What is the Chicken Tax?
If it seems hard to see a connection between chickens and trucks, that is because the link between chickens and trucks is purely political. The chicken tax dates back to the Johnson administration, which established the tariff in 1964. France and Germany had placed tariffs on American chicken, and the American government responded by putting tariffs on several of their products. Most of those tariffs have long since been repealed, but a 25% tariff on light trucks remains in place as a relic of the trade war.
Native Companies Avoid the Tax
Strictly speaking, the chicken tax is a tariff rather than a traditional tax. The government only charges it on the import of foreign trucks. Domestic automotive companies can avoid paying it as long as they build their vehicles in the United States. That rule has lead to some interesting tricks to avoid paying, such as importing kits and assembling them in an American facility. It has also spared American truck companies from foreign competition.

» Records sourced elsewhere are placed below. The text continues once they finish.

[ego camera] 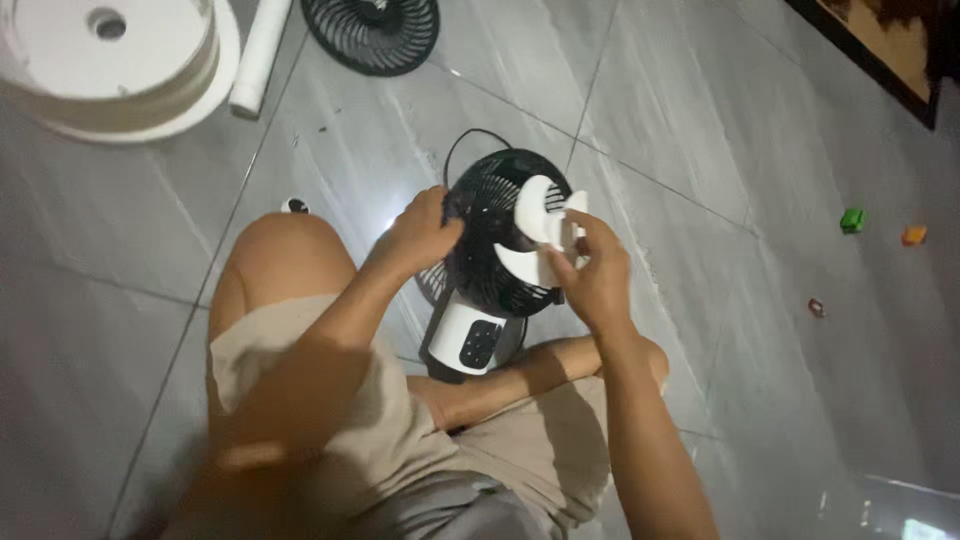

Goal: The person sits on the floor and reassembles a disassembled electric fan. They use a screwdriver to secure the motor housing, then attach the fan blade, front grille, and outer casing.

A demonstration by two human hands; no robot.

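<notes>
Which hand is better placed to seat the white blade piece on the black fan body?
Probably the right hand: it already grips the white plastic fan blade in front of the black round fan grille. The left hand is busy bracing the grille's rim.

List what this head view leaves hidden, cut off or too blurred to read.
- Fan blade hub: covered by the right hand.
- Rear grille left rim: behind the left hand.
- Round white base: cut by the top-left edge.
- Small floor bits: too small to identify.
</notes>
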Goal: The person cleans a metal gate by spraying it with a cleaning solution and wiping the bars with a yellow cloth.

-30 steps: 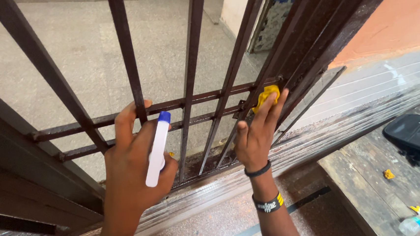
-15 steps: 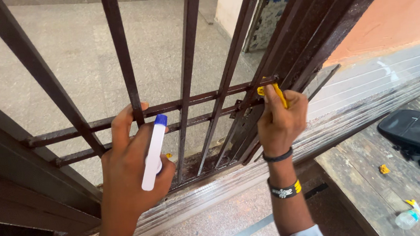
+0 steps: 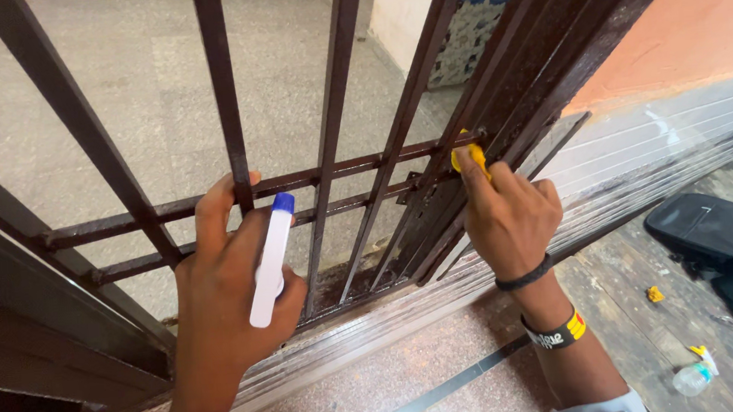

Tesla is Changing the Market
The general lack of competition led to stagnation in the American truck market. After all, the automotive companies had no need to innovate in order to beat the competition. Tesla is changing that. Their vehicles need to innovate in order to overcome the entrenched brands and encourage people to take the plunge on new technology.
They will be bringing new products into an industry that is used to dealing with a calm, steady system. That gives them an advantage over the other companies, who might be in for a surprise in the near future.